Title: Fibromyalgia, Soft Tissue Disorders, Regional and Specific Clinical Pain Syndromes I: Research Perspectives

Session Type: Abstract Submissions (ACR)

Background/Purpose: The current dominant hypothesis explains fibromyalgia (FM) as a centralized pain state in which the CNS originates or amplifies pain, which is then accompanied by fatigue, memory problems, and sleep and mood disturbances1. The often noted “pan-positive review of symptoms” is attributed to central hyperresponsiveness not to psychological factors or “somatization.”1 Surprisingly, this explanation of non-pain symptoms has never been validated. As fibromyalgia and widespread pain (WP) have been accepted as evidence of the presence of central sensitization (CS), we used the widespread pain index (WPI), a non-symptom containing component of the polysymptomatic distress scale (PSD), to test whether the rate of increase in non pain symptoms as WP increased was greater in the presence of PSD defined fibromyalgia and WSP then in their absence.

Methods: We studied 3,562 mixed rheumatic disease patients, and diagnosed FM by modified ACR FM criteria. To preclude bias because of the non-pain symptoms included in the PSD, we used WPI alone and as a surrogate for the PSD. We formed an ad hoc fibromyalgia symptom count (FSC) (0-19) by summing 19 non-pain related symptoms. We used linear splines and regression models to calculate separate slopes for symptom prediction at WPI levels between 0-6 and 7-19. An increase in the slope of the 7-19 WPI scores compared with the 0-6 WPI scores was accepted as evidence of the effect of CS.

Results: 96% of those with a WPI score ≥7 satisfied WP criteria, and FM was correctly classified in 89% (kappa 0.703).
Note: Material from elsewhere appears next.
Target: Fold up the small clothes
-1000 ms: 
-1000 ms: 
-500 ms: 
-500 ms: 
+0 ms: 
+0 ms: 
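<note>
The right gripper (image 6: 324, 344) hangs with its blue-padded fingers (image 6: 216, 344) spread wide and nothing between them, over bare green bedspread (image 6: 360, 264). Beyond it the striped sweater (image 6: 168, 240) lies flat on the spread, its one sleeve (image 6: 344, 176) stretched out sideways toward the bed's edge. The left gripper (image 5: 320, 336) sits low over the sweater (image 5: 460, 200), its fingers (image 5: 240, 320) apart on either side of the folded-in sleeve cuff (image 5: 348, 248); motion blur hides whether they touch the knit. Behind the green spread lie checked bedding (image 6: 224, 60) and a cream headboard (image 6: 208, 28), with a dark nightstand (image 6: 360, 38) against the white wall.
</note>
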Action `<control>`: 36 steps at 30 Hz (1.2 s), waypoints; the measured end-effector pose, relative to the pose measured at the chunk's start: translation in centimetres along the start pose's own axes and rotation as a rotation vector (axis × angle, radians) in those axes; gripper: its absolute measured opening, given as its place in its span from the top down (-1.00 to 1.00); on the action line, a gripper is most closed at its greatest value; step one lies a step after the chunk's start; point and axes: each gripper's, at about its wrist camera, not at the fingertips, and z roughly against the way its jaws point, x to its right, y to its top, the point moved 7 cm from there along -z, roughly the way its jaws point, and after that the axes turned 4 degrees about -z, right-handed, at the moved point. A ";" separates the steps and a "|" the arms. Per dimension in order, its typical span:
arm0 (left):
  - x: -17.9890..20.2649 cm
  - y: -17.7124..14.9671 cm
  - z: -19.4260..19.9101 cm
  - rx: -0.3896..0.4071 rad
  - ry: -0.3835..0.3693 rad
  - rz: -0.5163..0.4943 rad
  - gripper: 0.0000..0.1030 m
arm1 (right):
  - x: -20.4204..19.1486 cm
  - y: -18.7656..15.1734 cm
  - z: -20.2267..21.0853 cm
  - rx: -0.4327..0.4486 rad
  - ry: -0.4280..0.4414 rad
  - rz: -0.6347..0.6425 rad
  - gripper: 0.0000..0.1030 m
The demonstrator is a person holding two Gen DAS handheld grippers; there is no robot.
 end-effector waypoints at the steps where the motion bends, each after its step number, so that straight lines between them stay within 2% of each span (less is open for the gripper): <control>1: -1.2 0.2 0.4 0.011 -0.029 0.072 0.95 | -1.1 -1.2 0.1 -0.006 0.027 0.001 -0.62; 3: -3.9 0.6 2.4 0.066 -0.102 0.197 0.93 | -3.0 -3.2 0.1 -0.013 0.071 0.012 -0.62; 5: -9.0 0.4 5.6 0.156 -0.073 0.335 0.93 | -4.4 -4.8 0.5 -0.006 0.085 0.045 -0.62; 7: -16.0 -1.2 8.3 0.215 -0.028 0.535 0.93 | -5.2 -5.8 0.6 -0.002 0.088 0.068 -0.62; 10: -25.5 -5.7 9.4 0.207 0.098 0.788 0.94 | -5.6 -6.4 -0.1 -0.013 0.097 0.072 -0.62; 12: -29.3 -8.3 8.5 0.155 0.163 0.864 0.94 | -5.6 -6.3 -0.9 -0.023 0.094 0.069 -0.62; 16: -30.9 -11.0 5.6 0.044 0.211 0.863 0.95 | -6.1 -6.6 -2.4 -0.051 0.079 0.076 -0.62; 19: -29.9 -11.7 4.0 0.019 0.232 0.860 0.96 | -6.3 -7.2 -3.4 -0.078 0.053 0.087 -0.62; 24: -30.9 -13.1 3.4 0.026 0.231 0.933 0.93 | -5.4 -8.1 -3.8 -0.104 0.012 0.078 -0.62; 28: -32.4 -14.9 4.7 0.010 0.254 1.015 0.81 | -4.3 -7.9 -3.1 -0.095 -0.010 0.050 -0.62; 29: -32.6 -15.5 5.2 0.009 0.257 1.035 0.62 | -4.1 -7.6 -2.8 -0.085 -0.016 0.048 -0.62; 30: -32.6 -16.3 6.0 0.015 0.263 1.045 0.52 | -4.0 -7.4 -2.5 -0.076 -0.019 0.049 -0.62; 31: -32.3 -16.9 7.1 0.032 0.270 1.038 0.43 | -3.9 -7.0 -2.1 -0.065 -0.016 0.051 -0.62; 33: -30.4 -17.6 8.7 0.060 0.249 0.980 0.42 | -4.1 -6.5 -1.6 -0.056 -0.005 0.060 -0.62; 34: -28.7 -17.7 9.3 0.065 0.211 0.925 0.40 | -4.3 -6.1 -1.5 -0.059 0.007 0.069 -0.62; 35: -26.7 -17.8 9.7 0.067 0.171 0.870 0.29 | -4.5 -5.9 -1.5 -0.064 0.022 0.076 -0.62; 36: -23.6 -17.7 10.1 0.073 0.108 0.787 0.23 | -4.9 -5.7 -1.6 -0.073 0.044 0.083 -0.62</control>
The FSC increased monotonically as WPI increased (Figure 1), and the slope for WPI 0-6 was 0.68 compared with 0.25 for 7-12 (P<0.001). For each of the 19 symptoms examined, slopes were compared by odds ratios and were significantly lower in the 7-12 group (Table 1).
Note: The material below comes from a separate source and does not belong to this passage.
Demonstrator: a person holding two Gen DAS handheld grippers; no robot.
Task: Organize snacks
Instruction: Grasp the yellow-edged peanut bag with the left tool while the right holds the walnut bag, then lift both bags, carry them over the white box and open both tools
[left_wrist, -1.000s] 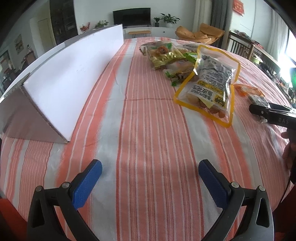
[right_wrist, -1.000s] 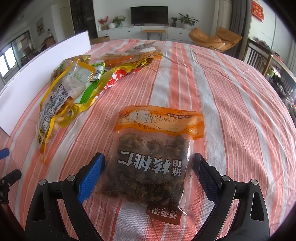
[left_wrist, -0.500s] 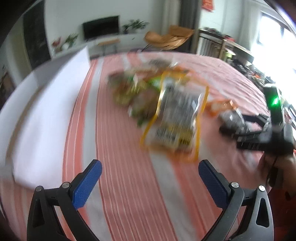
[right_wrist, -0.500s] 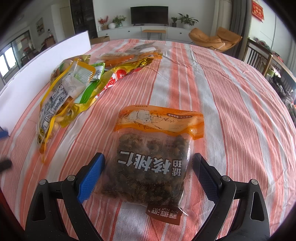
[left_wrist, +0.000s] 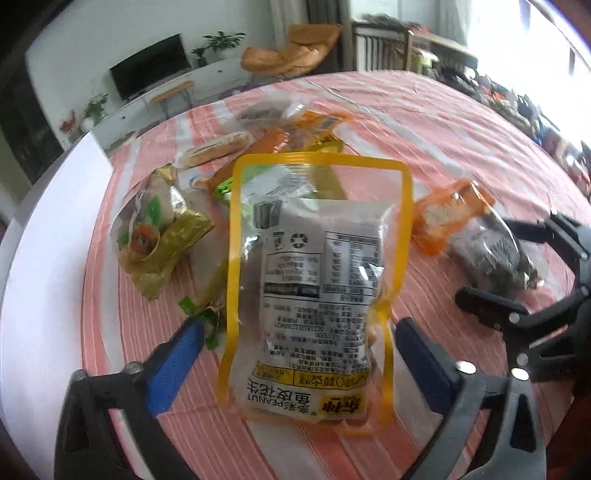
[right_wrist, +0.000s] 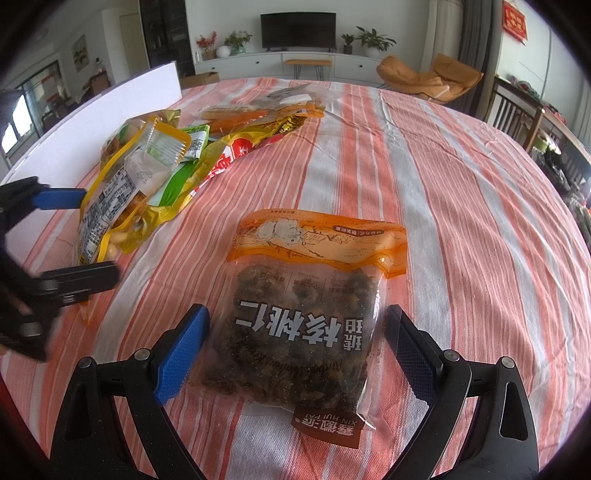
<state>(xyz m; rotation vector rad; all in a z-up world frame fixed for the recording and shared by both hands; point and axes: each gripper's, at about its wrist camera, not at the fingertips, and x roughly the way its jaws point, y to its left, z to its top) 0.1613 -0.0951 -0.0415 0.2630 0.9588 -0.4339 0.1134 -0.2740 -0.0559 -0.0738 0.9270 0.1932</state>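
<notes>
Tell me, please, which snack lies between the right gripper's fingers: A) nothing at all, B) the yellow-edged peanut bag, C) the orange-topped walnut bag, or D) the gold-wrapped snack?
C: in the right wrist view the orange-topped walnut bag lies flat on the striped tablecloth between the right gripper's fingers, while the yellow-edged peanut bag sits off by the left gripper.

We are in a home, in an open living and dining room. At the far wall we see a flat television above a low white sideboard bearing potted plants, and to the right an orange lounge chair. Near us a table with an orange-and-white striped tablecloth has dark wooden dining chairs at its right.
</notes>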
Conclusion: Our data show no increase in non-pain symptom slopes in subjects with high WPI. Instead, symptom increase is monotonic, and the rate of increase is greater at lower levels of WPI. Alternative hypotheses for increase in symptoms should include factors such non-CS pain and psychological variables.

References 1. Clauw DJ. Fibromyalgia: A Clinical Review. JAMA. 2014;311(15):1547-1555.

Table 1. Odds ratios (OR) for rate of symptoms in WPI ≥7 compared with 0-6

Variable

OR

Variable

OR

Variable

OR

Diarrhea

0.85

Nausea

0.79

Tinnitus

0.90

Dizziness

0.83

Paresthesias

0.81

Vision prob

0.83

Dry eyes

0.88

Photosensitivity

0.86

Vomiting

0.87

Dry mouth

0.85

Bruising

0.82

Alopecia

0.89

Dyspnea

0.88

Heartburn

0.85

Anorexia

0.83

Hearing prob

0.87

Rash

0.92*

Asthma

Urticaria

0.83

Reynaud’s

0.91

Constipation

0.84

Oral ulcer

0.84

Seizures

0.89*

Fever

0.84

Muscle weakness

0.77

Dysgeusia

0.82

Itching

0.86

*Not significant

bigcount.tif


Disclosure:

F. Wolfe,
None;

B. T. Walitt,
None;

J. Rasker,
None;

R. S. Katz,
None;

W. Häuser,
None.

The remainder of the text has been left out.